**ACTIVITY:**
Go over the data and copy out each line with "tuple" in it.
━━━━━ DATA FOR THIS TASK
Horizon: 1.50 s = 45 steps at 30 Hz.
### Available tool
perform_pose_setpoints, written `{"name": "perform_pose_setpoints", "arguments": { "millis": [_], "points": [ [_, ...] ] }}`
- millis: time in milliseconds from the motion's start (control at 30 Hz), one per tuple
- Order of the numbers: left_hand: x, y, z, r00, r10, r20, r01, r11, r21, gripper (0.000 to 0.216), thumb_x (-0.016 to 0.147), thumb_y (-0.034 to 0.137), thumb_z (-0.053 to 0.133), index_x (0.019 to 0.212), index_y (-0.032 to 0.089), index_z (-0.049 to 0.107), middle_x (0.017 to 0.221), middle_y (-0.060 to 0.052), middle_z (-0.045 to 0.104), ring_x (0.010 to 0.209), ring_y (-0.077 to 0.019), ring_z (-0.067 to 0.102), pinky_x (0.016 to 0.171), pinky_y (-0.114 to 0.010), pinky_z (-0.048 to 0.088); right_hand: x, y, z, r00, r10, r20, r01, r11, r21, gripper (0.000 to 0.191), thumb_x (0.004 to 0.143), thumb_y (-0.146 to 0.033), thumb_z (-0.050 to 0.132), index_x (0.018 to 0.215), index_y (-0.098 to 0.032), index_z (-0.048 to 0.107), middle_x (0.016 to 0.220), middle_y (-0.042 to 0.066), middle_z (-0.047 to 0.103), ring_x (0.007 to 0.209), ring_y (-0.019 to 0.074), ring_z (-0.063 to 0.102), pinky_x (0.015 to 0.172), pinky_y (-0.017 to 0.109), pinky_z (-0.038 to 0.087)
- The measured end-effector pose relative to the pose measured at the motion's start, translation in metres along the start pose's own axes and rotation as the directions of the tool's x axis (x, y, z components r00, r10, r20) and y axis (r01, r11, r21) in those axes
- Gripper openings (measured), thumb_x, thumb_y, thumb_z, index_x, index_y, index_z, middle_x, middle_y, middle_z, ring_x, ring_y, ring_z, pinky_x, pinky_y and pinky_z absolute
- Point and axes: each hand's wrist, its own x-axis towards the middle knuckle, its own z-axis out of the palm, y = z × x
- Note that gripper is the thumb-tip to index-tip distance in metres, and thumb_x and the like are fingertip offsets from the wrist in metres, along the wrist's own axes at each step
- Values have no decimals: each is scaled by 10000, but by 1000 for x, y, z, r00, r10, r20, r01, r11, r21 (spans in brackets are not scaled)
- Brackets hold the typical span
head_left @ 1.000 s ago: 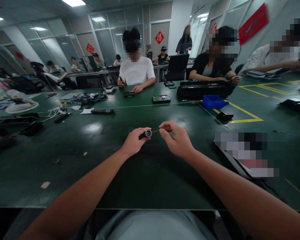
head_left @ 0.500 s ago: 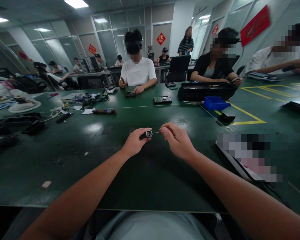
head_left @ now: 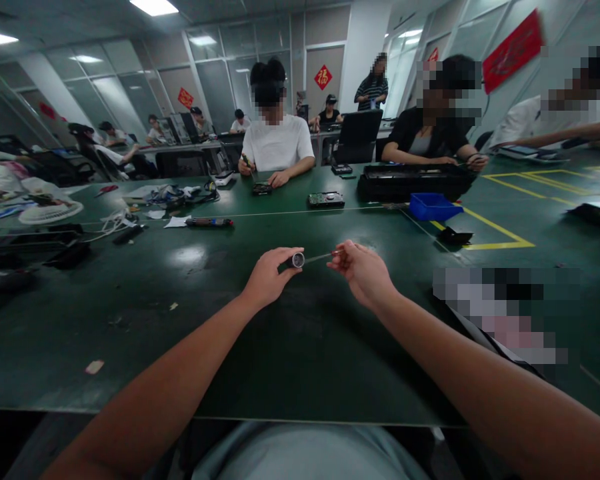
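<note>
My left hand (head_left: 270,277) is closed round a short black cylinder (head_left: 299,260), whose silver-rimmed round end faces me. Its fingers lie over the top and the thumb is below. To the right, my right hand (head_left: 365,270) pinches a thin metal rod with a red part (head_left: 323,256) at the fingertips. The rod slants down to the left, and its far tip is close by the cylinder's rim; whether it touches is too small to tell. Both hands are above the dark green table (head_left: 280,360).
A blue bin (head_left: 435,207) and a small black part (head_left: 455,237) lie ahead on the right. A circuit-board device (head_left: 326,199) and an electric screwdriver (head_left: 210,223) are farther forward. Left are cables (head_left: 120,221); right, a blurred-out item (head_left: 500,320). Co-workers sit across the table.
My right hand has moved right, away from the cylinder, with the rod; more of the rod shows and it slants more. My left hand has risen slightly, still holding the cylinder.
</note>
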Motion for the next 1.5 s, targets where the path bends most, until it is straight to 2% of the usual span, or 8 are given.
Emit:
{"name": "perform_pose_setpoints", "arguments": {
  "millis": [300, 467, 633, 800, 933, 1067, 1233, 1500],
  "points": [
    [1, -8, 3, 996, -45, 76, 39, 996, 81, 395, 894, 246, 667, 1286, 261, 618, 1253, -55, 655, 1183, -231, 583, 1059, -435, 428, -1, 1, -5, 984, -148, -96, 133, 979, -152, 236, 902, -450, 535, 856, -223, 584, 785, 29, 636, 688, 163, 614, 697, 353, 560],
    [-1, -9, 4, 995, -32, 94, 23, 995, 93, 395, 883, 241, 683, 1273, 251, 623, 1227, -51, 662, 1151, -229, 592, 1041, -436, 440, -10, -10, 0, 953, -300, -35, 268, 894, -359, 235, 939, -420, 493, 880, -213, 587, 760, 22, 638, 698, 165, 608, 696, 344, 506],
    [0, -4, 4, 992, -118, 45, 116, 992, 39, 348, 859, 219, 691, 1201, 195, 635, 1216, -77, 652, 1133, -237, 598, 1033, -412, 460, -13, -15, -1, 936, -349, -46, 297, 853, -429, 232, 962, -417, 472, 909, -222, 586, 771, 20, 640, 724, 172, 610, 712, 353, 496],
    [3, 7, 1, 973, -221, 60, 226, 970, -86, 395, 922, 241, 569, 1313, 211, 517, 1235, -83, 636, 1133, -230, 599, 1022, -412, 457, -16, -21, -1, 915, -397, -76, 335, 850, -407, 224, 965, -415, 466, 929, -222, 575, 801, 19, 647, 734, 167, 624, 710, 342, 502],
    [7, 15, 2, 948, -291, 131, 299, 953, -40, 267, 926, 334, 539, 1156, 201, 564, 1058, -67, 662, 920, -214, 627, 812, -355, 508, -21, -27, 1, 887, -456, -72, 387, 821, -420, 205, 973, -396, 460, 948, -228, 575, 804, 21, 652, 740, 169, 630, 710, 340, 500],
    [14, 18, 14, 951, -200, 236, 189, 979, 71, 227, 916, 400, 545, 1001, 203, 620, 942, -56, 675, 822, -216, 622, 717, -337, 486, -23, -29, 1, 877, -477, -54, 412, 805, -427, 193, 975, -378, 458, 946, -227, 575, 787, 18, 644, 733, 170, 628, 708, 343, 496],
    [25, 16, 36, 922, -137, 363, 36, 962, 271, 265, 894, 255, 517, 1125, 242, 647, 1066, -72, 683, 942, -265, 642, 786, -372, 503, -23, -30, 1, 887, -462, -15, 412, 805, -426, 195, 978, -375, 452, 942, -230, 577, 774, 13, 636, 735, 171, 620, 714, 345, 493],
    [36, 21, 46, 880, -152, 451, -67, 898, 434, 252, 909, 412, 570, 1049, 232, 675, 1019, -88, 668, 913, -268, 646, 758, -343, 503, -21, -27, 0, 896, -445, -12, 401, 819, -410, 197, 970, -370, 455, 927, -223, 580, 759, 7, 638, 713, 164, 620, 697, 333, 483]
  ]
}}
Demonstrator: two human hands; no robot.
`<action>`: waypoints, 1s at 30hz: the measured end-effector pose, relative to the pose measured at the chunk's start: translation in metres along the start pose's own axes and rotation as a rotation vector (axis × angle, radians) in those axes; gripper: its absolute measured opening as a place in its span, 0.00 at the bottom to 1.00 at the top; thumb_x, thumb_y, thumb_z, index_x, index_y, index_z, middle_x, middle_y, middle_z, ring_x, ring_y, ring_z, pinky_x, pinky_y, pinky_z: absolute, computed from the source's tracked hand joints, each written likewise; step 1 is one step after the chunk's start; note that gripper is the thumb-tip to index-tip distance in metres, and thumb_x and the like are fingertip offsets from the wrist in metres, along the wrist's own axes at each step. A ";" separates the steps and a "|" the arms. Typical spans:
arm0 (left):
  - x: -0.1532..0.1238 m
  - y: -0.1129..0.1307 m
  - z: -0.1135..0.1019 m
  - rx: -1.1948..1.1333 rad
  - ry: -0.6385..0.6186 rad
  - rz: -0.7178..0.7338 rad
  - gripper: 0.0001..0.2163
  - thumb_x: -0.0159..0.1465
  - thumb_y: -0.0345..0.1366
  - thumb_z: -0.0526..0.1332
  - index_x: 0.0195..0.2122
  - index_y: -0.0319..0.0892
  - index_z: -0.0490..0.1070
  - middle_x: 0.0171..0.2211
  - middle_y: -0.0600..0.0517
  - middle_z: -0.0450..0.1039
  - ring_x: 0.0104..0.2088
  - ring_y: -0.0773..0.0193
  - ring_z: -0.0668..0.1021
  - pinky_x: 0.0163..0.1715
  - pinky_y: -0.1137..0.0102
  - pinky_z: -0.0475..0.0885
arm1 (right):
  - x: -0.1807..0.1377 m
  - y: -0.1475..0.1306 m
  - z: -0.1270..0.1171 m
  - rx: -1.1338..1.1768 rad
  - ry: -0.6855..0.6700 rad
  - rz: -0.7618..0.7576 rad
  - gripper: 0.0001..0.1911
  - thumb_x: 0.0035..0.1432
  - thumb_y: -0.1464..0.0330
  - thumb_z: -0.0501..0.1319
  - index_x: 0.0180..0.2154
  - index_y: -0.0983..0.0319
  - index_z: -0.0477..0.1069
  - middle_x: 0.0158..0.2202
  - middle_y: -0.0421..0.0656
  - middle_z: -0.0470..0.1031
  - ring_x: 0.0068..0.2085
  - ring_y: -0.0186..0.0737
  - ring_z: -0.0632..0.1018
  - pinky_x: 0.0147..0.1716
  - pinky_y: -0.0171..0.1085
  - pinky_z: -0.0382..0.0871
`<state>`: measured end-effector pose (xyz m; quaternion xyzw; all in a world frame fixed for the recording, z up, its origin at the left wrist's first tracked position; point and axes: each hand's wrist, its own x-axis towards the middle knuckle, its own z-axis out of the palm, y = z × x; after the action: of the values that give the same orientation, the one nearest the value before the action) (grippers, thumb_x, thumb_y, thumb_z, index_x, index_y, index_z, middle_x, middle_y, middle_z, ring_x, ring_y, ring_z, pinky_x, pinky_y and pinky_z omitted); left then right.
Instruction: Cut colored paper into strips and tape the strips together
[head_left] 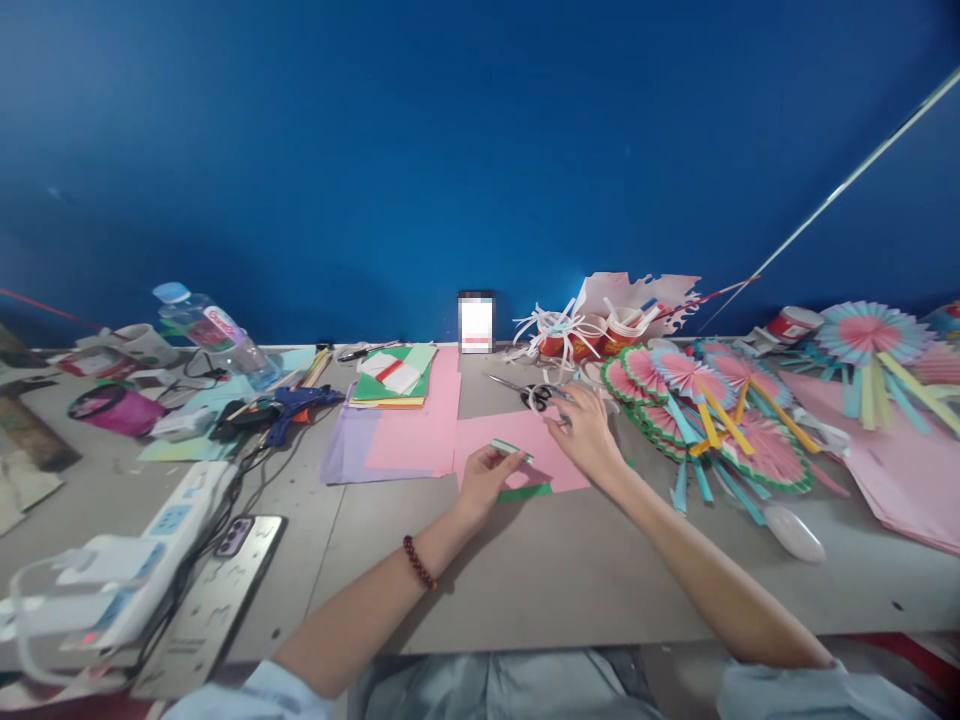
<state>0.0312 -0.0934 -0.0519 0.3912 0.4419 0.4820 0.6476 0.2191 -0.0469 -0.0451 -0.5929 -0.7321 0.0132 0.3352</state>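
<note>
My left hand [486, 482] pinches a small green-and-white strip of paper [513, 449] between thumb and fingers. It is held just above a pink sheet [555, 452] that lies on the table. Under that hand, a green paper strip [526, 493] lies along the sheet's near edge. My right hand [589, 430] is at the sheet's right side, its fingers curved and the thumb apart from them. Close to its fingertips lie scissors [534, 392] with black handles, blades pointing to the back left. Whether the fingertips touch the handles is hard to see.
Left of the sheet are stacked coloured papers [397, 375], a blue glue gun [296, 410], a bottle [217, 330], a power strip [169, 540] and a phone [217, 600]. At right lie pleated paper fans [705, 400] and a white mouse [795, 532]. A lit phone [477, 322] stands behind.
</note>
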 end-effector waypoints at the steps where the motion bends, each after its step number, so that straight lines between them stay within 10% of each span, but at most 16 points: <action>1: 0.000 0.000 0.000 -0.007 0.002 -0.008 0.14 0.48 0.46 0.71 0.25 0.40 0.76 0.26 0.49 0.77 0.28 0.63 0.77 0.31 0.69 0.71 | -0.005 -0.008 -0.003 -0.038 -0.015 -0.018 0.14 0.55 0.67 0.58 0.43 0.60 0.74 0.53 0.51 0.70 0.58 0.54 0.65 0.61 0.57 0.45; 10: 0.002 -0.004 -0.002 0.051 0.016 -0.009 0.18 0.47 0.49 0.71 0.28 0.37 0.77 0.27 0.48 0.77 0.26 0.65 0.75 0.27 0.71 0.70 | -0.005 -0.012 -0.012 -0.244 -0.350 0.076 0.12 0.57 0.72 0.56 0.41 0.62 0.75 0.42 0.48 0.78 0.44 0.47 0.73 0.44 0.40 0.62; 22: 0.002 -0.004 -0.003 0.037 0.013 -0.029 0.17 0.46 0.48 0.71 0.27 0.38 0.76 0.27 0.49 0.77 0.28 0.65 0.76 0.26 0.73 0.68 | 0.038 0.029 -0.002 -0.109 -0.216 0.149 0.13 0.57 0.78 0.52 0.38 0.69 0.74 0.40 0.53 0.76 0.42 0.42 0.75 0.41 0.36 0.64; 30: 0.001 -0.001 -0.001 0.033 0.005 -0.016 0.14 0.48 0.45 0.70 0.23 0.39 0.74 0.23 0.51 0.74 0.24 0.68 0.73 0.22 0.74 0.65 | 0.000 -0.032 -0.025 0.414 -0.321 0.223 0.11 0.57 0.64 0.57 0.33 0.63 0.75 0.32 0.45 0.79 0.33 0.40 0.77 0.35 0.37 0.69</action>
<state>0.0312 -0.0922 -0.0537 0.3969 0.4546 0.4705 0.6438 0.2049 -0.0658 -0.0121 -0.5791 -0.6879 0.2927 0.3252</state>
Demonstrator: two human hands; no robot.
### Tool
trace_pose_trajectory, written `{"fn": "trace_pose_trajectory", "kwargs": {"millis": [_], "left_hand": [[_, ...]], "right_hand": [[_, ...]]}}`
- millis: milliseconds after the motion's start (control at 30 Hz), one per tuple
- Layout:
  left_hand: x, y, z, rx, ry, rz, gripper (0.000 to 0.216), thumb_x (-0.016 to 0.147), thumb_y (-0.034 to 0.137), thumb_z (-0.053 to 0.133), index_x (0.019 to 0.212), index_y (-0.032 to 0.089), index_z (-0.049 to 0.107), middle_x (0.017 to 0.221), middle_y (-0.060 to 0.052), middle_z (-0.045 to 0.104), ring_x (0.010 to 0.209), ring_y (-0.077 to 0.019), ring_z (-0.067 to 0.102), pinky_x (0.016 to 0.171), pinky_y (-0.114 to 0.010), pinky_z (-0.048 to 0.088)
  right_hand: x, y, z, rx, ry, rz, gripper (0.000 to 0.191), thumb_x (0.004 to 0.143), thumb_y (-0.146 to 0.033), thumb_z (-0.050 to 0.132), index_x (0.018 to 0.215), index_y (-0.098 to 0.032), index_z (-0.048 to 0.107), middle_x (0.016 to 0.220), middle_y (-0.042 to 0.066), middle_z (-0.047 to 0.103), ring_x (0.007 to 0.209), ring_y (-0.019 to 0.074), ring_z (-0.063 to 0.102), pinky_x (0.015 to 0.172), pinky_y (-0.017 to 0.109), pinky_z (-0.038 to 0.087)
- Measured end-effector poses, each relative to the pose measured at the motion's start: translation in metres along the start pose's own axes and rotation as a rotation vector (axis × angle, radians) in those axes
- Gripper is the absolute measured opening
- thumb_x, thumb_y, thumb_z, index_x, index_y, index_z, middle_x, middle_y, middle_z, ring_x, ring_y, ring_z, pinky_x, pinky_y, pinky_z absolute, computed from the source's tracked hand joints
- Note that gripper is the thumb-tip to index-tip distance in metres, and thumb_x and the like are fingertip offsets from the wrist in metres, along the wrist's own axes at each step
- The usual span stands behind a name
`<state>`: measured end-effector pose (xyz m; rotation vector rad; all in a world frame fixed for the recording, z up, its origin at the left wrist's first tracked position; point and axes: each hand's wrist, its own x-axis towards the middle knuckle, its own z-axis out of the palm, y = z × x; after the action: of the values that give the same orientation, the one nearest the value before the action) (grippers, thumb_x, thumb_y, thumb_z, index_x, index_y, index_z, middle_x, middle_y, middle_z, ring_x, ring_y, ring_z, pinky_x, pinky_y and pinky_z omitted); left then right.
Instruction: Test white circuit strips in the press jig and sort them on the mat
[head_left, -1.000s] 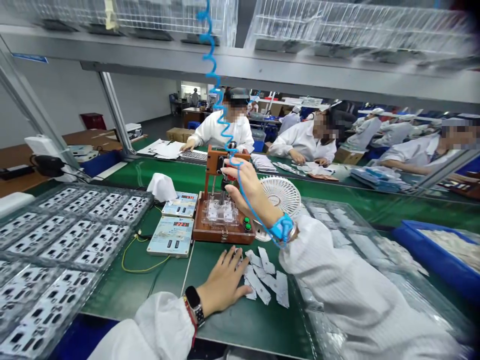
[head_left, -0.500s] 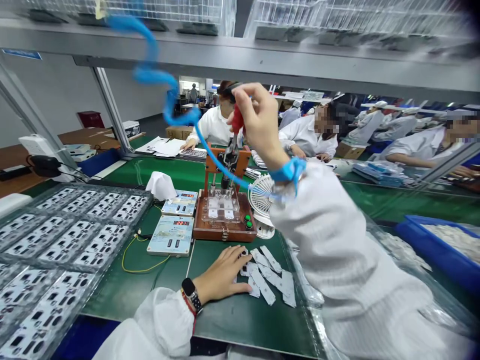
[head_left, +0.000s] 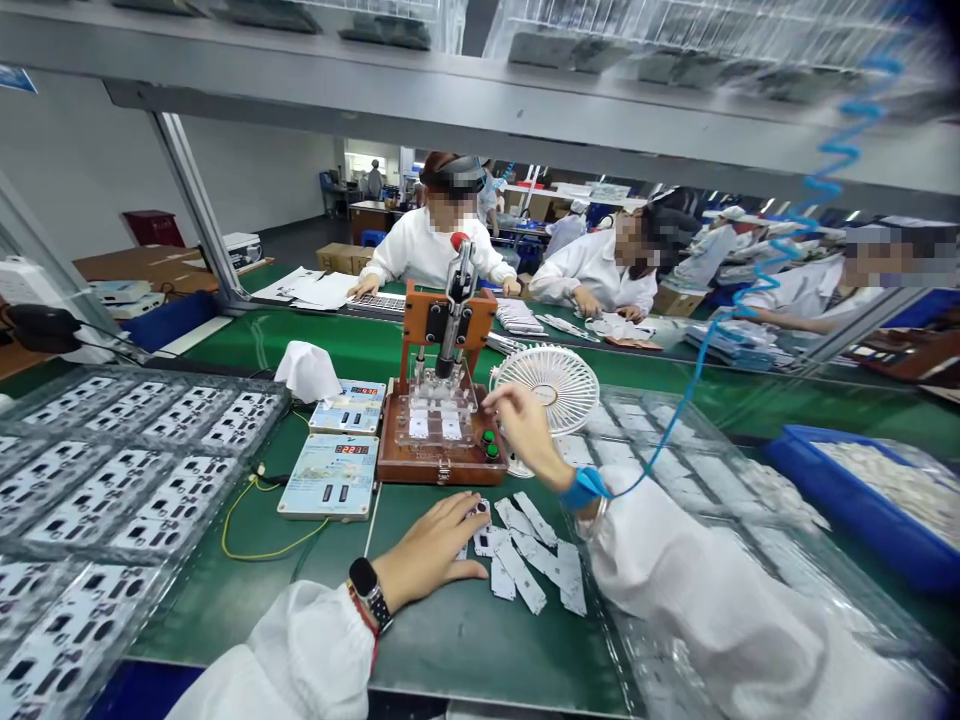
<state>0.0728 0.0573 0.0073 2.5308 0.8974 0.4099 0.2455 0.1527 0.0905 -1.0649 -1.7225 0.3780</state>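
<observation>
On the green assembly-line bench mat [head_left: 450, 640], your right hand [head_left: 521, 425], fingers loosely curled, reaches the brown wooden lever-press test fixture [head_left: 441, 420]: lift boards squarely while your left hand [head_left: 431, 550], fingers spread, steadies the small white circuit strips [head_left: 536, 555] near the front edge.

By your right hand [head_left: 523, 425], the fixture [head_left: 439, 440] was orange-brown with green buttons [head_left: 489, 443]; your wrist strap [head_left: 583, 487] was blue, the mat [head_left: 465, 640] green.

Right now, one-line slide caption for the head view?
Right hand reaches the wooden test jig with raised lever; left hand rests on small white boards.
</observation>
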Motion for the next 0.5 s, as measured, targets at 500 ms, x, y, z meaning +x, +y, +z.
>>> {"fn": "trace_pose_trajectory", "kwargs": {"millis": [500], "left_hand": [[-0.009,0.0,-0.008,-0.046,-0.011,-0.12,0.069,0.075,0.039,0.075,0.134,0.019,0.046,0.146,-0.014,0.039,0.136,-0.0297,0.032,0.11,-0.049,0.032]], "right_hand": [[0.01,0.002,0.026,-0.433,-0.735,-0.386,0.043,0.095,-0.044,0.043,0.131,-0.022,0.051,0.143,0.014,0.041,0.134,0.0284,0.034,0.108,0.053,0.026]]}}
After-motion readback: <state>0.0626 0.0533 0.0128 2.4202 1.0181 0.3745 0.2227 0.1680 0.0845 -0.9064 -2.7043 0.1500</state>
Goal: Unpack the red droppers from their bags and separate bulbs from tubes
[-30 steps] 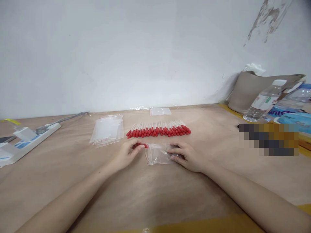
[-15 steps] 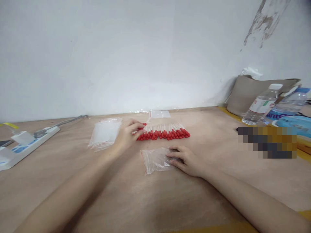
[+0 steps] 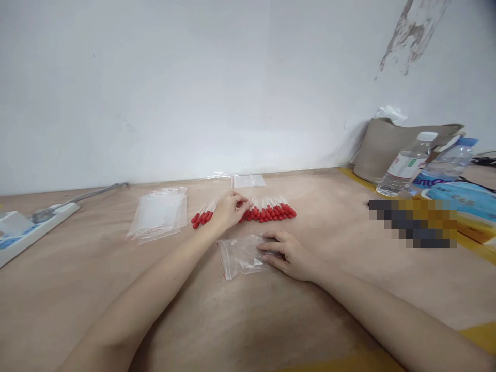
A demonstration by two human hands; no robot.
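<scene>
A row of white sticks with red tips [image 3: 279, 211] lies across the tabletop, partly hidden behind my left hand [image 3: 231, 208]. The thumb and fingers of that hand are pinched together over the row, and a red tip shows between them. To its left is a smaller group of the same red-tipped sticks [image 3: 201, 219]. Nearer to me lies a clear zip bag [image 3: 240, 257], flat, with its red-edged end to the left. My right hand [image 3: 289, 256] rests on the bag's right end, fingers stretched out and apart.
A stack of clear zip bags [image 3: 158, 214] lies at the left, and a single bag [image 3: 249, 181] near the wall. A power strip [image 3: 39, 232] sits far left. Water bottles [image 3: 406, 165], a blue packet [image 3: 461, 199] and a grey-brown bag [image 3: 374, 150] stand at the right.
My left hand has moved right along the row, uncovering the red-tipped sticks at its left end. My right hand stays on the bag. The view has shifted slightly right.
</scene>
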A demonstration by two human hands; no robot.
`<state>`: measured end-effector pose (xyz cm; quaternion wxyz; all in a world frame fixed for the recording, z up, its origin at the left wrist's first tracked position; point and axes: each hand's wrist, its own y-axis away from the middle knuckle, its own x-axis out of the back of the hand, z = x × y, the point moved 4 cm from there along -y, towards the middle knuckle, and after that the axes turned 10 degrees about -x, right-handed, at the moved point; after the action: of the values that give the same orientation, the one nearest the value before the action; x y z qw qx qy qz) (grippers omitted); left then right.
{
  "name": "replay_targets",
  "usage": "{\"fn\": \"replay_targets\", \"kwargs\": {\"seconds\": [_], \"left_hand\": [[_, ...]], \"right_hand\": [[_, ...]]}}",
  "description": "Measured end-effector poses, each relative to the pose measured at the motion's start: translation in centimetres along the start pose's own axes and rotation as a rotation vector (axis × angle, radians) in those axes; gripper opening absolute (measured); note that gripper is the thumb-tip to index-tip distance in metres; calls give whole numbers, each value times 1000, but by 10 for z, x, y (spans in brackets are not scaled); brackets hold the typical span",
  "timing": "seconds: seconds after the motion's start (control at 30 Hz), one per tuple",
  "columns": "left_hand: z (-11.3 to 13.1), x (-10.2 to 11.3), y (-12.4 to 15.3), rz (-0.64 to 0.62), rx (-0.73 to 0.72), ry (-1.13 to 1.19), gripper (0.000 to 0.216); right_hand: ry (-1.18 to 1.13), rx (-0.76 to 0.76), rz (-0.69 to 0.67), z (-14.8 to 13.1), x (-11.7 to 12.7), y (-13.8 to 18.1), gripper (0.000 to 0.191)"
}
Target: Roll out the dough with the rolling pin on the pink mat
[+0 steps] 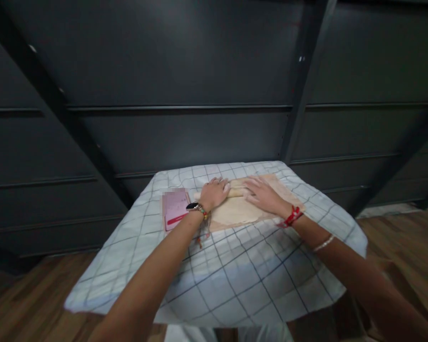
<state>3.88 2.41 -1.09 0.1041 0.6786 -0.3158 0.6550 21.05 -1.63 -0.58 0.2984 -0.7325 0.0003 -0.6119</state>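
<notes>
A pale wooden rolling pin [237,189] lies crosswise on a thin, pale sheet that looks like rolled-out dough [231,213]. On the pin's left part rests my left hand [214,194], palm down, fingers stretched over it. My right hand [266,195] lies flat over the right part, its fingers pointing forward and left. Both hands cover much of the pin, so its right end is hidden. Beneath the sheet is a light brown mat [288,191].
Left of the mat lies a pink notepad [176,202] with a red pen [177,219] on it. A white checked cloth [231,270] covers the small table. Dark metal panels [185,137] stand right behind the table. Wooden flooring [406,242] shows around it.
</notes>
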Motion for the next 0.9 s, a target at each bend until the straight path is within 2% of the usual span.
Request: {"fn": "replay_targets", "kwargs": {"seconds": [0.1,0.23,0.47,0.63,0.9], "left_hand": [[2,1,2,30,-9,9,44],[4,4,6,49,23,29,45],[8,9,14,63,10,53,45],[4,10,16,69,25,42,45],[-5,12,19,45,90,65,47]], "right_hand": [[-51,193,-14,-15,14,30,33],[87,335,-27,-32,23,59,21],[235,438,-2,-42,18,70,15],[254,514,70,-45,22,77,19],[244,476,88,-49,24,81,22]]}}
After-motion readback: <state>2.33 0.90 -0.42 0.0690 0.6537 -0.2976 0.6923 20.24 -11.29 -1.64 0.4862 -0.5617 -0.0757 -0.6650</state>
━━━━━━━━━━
**ANSWER AREA:**
- millis: time in milliseconds from the motion's start (control at 30 Hz), one per tuple
- millis: milliseconds after the motion's start (control at 30 Hz), one per tuple
  "timing": "seconds: seconds after the motion's start (control at 30 Hz), one per tuple",

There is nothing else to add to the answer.